Sunday morning I sanded and cleaned up the third wall then went to visit Youngest Daughter and the EGD. I took them out for a pub meal and had a very unusual but delicious Chicken, Mushroom and Pancetta Lasagne. When I got home I sanded down wall # 4. That was enough for the day.

Yesterday I got first coat on walls # 3 and 4. I can see the end of the job thank goodness - although not today - other stuff to do.

Back Soon
Sue

Monday, 16 September 2024

'"Tis But A Thing of Straw"

 I unpinned my corn dolly from the top corner of the bookshelves when they were emptied ready for moving when the floor was being done and bits fell off it. It's looking very faded too.

This is how it looked when new

 So I had to look back on the blog to see how old it was and turns out I got it in October 2020 because of the connection to the Ogham Tree Alphabet which has Wheat Straw representing October to November.


The Wheat-straw Page from Karen Cater's book" Ogham Sketch Book"



Later I was shifting more books from the living room shelves out of the way and re-found a sort of scrap book I started with great plans about 8 years ago. (This is a different scrap book to my two old fashioned scrapbooks started in 2021!) It has cuttings about the seasons and weather folklore taken from the pages that I wrote for the Suffolk Smallholders Society newsletter and cuttings from Country Wisdom and Folklore Diaries but not much else. Trouble is they are all stuck in with glue and can't be taken out.........Anyway, while I was flicking through a loose cutting fell out -taken from an old Folklore Diary all about Corn Dollies. Ah Ha I thought - I can make a blog post from this. ............

From the diary
Twisting and plaiting straw to make effigies and other objects has been practised all over the world and is closely linked to harvest thanksgiving. In the British Isles, the men who brought in the harvest traditionally made a human-like form out of the last wheat standing. This tradition developed to become a decorative pastoral craft often practised by women. Crafting these symbols of good luck and fertility, which reflected superstitious beliefs also enabled them to earn a small extra income. In it's purest form, the corn doll was used to than Mother Earth for the harvest.


'Tis but a thing of straw' they say,
yet even straw can sturdy be
Plaited into a doll like me.
And in the days of long ago
To help the seeds once more to grow
I was an offering to the gods.
A very simple way indeed
Of asking them to intercede
That barn and granary o'erflow
At harvest time, with fruit and corn
To fill again Amalthea's horn.

Minnie Lambert 1957 

(Amalthea's horn is another name for a Cornucopia)
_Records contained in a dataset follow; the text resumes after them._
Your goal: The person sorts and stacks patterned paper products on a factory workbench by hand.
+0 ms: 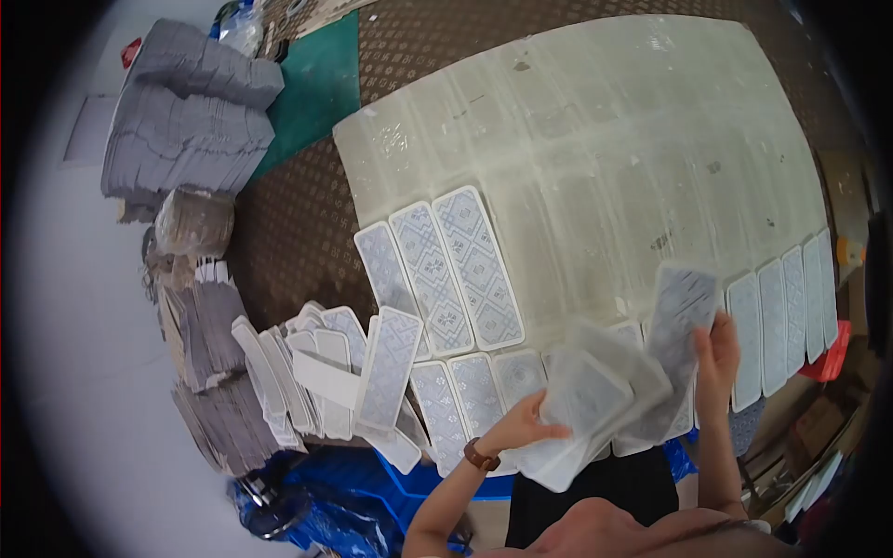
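Note:
My left hand, with a brown watch on its wrist, grips a loose fan of long pale cards. These cards are smeared by motion. To its right, my right hand is closed on the edge of a blue-grey patterned card, tilted over the board's front. Under and beside the hands, rows of similar patterned cards lie on a large pale board. Three upright patterned cards lie side by side at its left. More cards line the board's right edge.
A jumbled pile of cards lies at the left, overlapping the board. Tall stacks of grey sheets stand along the left table edge. Beyond are a green mat and a brown patterned tabletop. Blue plastic hangs below.

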A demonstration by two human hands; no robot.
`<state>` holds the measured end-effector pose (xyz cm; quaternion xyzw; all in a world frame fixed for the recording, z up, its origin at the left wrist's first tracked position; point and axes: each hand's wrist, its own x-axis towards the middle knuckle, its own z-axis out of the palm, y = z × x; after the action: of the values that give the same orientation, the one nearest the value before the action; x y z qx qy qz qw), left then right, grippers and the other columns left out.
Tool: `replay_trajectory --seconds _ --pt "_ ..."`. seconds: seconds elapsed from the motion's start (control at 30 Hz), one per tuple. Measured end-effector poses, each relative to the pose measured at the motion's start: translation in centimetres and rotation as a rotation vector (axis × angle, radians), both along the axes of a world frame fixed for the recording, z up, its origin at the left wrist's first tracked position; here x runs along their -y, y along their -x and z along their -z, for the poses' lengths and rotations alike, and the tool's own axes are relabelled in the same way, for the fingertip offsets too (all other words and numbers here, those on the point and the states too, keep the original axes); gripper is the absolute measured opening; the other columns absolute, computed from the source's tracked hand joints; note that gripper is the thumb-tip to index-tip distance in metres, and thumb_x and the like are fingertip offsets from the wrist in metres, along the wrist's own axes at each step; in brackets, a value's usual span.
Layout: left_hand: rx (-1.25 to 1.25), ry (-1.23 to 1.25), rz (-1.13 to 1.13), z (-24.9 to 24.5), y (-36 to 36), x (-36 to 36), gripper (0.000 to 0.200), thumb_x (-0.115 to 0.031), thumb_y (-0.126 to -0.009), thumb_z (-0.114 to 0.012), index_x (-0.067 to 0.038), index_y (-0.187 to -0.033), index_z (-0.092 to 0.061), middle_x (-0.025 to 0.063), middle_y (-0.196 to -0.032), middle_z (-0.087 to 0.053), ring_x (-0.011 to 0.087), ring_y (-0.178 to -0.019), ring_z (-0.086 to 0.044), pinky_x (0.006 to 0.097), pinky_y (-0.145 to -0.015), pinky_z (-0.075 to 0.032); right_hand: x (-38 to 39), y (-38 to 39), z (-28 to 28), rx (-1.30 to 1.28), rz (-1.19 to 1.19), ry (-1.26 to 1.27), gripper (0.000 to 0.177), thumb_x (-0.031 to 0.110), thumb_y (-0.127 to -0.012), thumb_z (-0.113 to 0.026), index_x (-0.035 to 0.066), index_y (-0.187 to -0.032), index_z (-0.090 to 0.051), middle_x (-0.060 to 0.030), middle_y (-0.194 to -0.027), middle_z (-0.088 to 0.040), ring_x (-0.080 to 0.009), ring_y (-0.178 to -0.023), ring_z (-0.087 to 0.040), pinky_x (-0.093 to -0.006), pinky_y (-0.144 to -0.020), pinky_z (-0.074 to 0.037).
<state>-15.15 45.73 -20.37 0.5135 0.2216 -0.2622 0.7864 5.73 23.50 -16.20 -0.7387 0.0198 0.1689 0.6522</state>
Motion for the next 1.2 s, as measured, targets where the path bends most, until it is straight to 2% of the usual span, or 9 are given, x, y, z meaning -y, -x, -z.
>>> replay_trajectory --seconds 0.03,0.07,0.1,0.17,0.3,0.47,0.57,0.83,1.2 --pt "0.048 -0.080 0.165 -0.2 0.2 0.0 0.060 -0.020 -0.079 -0.080 -0.001 -0.128 -0.051 0.0064 -0.123 -0.061 0.0181 -0.106 -0.061 0.0321 -0.089 -0.049 -0.3 -1.9 0.1 0.039 0.013 -0.072 0.044 0.008 -0.094 -0.055 0.004 -0.136 -0.041 -0.0080 -0.117 -0.058 -0.0116 -0.104 -0.054 -0.0244 -0.090 -0.041" --pt "0.034 -0.082 0.147 -0.5 0.3 0.2 0.060 -0.020 -0.079 -0.080 -0.001 -0.128 -0.051 0.0064 -0.123 -0.061 0.0181 -0.106 -0.061 0.0321 -0.089 -0.049 -0.7 -3.7 -0.2 0.024 -0.050 -0.077 0.052 0.007 -0.094 -0.055 0.005 -0.142 -0.034 -0.0107 -0.123 -0.055 -0.0136 -0.108 -0.054 -0.0254 -0.091 -0.042" --pt "0.043 -0.127 0.292 -0.9 0.0 0.3 0.058 -0.022 -0.079 -0.079 -0.001 -0.125 -0.053 0.0066 -0.123 -0.061 0.0198 -0.103 -0.062 0.0326 -0.086 -0.050 -1.3 -5.3 -0.2 0.007 -0.111 -0.081 0.061 0.006 -0.093 -0.054 0.006 -0.148 -0.027 -0.0135 -0.129 -0.053 -0.0156 -0.112 -0.054 -0.0265 -0.093 -0.043" --pt "0.063 -0.195 0.587 -1.7 -0.5 0.7 0.053 -0.024 -0.077 -0.079 -0.003 -0.120 -0.057 0.0069 -0.123 -0.061 0.0231 -0.097 -0.065 0.0335 -0.081 -0.051 -4.5 -7.4 0.4 0.044 -0.194 -0.109 0.066 0.000 -0.091 -0.054 0.007 -0.150 -0.025 -0.0130 -0.127 -0.054 -0.0151 -0.112 -0.054 -0.0252 -0.091 -0.044" --pt "0.301 -0.448 0.422 -2.5 -0.8 1.1 0.052 -0.028 -0.074 -0.079 -0.006 -0.117 -0.060 0.0060 -0.131 -0.054 0.0293 -0.090 -0.065 0.0357 -0.074 -0.052 -11.5 -9.3 5.1 -0.010 -0.495 -0.145 0.072 -0.007 -0.088 -0.053 0.011 -0.151 -0.025 -0.0068 -0.113 -0.059 -0.0114 -0.104 -0.057 -0.0227 -0.088 -0.045" --pt "0.192 -0.635 0.290 -3.3 -1.1 0.2 0.053 -0.031 -0.073 -0.079 -0.006 -0.115 -0.060 0.0081 -0.146 -0.039 0.0329 -0.085 -0.065 0.0384 -0.069 -0.053 -19.6 -8.6 7.0 -0.046 -0.546 -0.202 0.069 -0.005 -0.089 -0.055 0.013 -0.151 -0.029 -0.0029 -0.103 -0.060 -0.0078 -0.096 -0.057 -0.0215 -0.085 -0.045" --pt "0.231 -0.737 0.218 -3.1 -1.1 -0.8 0.053 -0.036 -0.073 -0.078 -0.006 -0.113 -0.061 0.0107 -0.156 -0.022 0.0338 -0.078 -0.066 0.0405 -0.063 -0.052 -22.0 -7.7 8.8 0.006 -0.584 -0.204 0.068 -0.004 -0.090 -0.056 0.014 -0.150 -0.030 -0.0019 -0.099 -0.060 -0.0065 -0.094 -0.056 -0.0210 -0.084 -0.045" --pt "0.299 -0.684 0.256 -0.2 -0.7 -2.3 0.054 -0.039 -0.070 -0.077 -0.003 -0.109 -0.064 0.0126 -0.160 -0.007 0.0352 -0.070 -0.066 0.0416 -0.060 -0.051 -22.4 -6.9 10.6 -0.014 -0.562 -0.095 0.066 -0.003 -0.091 -0.055 0.013 -0.150 -0.030 -0.0041 -0.103 -0.062 -0.0087 -0.097 -0.058 -0.0234 -0.086 -0.047" --pt "0.297 -0.650 0.261 1.4 -2.1 -3.2 0.060 -0.043 -0.070 -0.076 0.000 -0.111 -0.065 0.0129 -0.161 -0.005 0.0367 -0.073 -0.067 0.0419 -0.065 -0.052 -22.5 -7.9 11.5 -0.025 -0.539 -0.065 0.065 -0.004 -0.091 -0.054 0.013 -0.149 -0.032 -0.0056 -0.106 -0.064 -0.0103 -0.098 -0.059 -0.0248 -0.087 -0.048"
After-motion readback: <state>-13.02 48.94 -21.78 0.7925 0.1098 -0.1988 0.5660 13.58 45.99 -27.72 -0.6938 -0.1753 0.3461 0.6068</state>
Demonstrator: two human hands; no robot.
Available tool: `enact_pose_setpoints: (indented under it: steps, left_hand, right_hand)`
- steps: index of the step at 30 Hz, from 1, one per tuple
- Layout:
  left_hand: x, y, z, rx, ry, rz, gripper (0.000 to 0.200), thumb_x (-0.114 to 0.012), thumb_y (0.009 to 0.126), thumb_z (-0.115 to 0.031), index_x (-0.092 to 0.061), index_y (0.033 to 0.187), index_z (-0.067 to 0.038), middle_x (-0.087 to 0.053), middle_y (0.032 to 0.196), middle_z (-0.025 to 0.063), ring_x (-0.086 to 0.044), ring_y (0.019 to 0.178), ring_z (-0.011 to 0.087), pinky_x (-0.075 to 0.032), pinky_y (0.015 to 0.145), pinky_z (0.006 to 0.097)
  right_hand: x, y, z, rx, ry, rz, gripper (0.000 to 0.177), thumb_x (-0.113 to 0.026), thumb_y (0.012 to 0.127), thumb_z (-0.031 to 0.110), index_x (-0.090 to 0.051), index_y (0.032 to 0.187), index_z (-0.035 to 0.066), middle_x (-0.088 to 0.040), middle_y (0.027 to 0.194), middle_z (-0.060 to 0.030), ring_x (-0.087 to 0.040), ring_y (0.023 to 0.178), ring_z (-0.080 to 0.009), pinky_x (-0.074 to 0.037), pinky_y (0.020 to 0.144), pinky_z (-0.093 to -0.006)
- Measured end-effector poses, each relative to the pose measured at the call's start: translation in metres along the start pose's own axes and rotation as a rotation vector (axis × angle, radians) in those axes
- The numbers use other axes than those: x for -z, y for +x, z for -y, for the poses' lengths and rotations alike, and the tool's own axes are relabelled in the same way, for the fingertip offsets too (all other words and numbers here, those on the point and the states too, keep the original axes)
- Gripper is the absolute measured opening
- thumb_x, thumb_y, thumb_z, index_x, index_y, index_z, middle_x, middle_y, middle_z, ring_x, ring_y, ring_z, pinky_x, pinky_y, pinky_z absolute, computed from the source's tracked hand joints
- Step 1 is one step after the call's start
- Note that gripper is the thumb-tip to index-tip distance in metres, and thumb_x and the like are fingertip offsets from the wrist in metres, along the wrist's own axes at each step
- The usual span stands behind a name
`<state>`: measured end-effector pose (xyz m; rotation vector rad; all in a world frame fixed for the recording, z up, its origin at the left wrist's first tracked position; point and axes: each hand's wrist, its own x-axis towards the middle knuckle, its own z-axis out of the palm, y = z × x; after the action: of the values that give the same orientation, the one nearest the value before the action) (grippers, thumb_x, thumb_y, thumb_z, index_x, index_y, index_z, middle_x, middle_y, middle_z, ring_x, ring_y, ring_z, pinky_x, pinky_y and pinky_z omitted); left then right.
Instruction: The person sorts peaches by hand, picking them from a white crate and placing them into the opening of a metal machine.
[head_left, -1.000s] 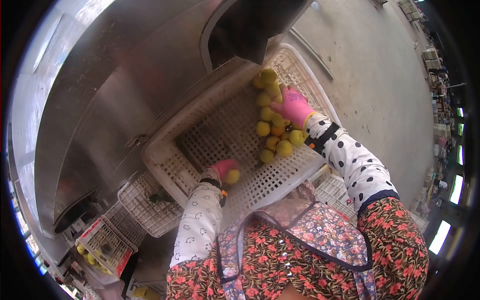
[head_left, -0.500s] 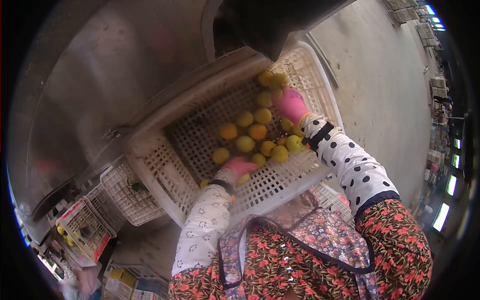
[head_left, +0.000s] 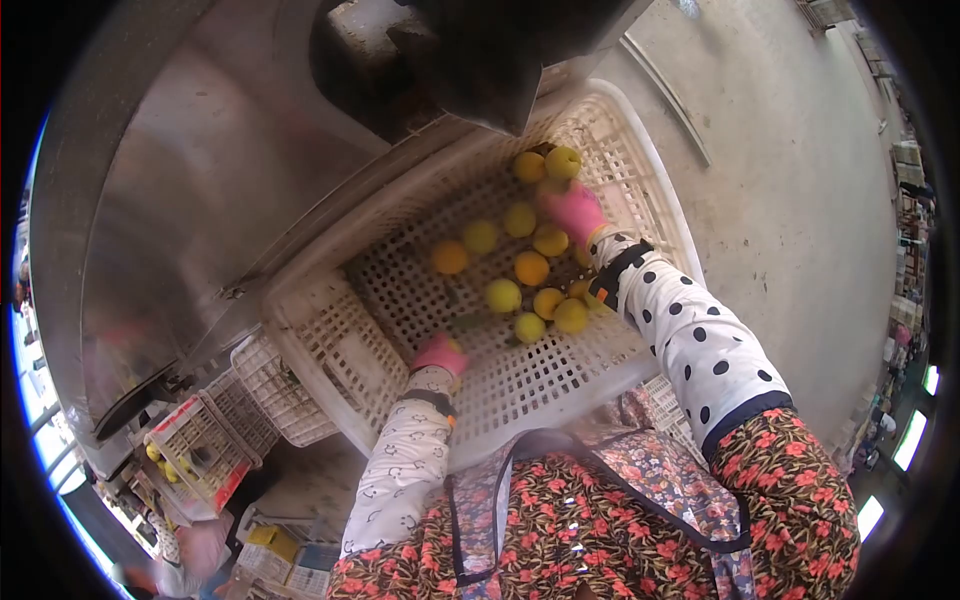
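A white plastic crate (head_left: 525, 410) with slatted walls holds several yellow-green and orange citrus fruits (head_left: 531, 267), spread over its middle and right side. My left hand (head_left: 440, 355), in a pink glove, is low inside the crate near its front left; motion smears its fingers, and a faint greenish blur lies just beyond them. At the right end, my right hand (head_left: 576, 208), also gloved in pink, reaches in with its fingertips against a blurred yellowish shape. Two fruits lie just past it, a yellow-green fruit (head_left: 563, 162) and an orange fruit (head_left: 528, 167).
Metal machine panels (head_left: 190, 180) rise along the crate's far left side, and a dark chute (head_left: 450, 70) overhangs its back edge. Another white crate (head_left: 285, 390) stands at the left, with a fruit-filled basket (head_left: 195, 455) beyond it. Concrete floor (head_left: 770, 170) stretches to the right.
My left hand has moved left, and the fruits that lay around it no longer show there. My right hand stays at the right end. Several fruits have shifted, and the camera view has moved slightly.
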<state>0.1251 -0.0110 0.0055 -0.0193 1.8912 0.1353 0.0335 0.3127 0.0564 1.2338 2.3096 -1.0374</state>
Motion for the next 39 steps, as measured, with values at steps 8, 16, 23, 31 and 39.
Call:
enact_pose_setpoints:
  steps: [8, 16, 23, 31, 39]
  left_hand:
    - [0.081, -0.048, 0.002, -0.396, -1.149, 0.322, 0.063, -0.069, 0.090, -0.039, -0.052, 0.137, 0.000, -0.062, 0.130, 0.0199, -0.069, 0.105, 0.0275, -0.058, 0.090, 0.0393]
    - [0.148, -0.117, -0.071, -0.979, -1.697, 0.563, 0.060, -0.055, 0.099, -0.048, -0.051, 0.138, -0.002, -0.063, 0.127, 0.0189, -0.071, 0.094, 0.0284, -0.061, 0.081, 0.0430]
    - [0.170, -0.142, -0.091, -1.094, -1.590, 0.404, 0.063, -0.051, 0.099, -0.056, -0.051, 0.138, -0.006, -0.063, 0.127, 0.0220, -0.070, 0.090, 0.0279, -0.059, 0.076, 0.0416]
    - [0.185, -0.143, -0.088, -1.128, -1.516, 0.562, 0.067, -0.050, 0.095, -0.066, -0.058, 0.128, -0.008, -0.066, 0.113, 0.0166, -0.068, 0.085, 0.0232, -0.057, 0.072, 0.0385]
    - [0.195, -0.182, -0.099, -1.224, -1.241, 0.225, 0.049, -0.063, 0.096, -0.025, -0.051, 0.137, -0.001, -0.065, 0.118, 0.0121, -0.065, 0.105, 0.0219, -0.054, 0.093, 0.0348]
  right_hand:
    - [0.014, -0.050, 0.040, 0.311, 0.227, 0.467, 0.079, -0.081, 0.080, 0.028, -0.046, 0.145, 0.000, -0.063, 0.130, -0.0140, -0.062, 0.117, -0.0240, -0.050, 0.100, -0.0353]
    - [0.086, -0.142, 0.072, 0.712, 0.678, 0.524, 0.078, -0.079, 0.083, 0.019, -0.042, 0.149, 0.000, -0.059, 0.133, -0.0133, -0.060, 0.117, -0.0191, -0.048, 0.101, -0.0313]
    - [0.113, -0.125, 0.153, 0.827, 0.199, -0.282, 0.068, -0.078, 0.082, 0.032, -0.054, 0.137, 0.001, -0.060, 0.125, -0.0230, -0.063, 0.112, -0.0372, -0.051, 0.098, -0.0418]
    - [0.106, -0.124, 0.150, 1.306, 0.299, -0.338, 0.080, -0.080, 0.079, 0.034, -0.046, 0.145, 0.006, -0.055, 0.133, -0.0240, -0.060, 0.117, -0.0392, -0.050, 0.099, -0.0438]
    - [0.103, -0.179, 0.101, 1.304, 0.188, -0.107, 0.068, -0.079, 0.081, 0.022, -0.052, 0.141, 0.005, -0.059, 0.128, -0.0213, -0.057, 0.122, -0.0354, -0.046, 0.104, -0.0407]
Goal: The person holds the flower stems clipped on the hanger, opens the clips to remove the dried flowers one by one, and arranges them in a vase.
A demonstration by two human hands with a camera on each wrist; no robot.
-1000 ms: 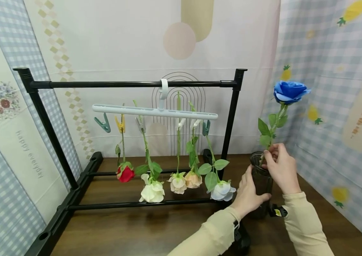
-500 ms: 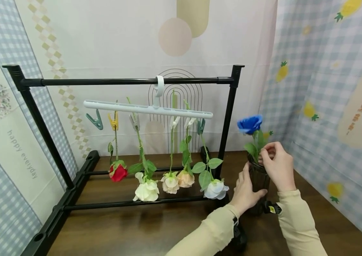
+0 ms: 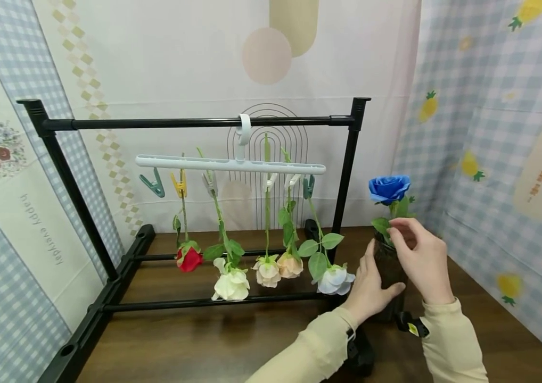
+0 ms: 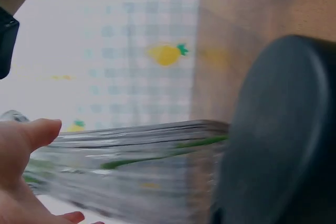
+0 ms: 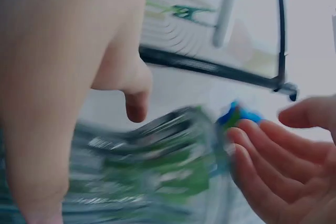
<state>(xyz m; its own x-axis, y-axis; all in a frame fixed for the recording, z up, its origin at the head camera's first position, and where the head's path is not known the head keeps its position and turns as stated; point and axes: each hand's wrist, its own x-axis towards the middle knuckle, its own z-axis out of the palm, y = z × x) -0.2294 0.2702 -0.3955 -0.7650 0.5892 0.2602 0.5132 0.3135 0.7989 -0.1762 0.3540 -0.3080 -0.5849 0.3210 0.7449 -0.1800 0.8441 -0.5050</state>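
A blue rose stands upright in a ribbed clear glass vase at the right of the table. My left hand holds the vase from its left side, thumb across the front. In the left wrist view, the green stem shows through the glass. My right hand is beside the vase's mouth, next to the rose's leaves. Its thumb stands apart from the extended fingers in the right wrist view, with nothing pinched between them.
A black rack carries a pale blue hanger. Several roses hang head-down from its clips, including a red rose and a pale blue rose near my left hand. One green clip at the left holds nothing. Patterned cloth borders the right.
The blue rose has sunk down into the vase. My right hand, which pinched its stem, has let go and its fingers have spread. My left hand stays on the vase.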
From the book Cattern Cakes and Lace by Julia Jones

Great ceremony was always attached to the harvesting of the last sheaf  and a great Harvest Shout was raised by the reapers as it was cut. It was treated with special respect and used to make the corn dolly which would be carried home atop of the last load from the field. In the following year the Corn Dolly would be planted in the first furrow on Plough Monday, so that it's spirit would be released and ensure another good harvest.

Many parts of the country gave names to the dolly made from the last sheaf. In Devon the 'Crying The Neck and Kirn Baby'. In Hertfordshire 'The Mare'. In Shropshire ' The Old Hare'. In Hampshire 'Kern Baby' and in the Highlands of Scotland it was called 'The Maiden'.

I may have a morning out sometime to Corncraft  in Monks Eleigh for a new corn dolly, a look around their shop - and a coffee and cheese scone of course!

Back Soon
Sue


Saturday, 14 September 2024

This Week

 Proper Autumn weather now and when a frost got mentioned,  my Money Plant - which is the only house plant I manage to keep alive - has come indoors after it's summer holiday outside. It's looking very well considering how neglected it is most of the time, actually I think it ought to be re-potted but if I do that it won't fit into the pretty Portmeirion planter it lives in on the bathroom windowsill.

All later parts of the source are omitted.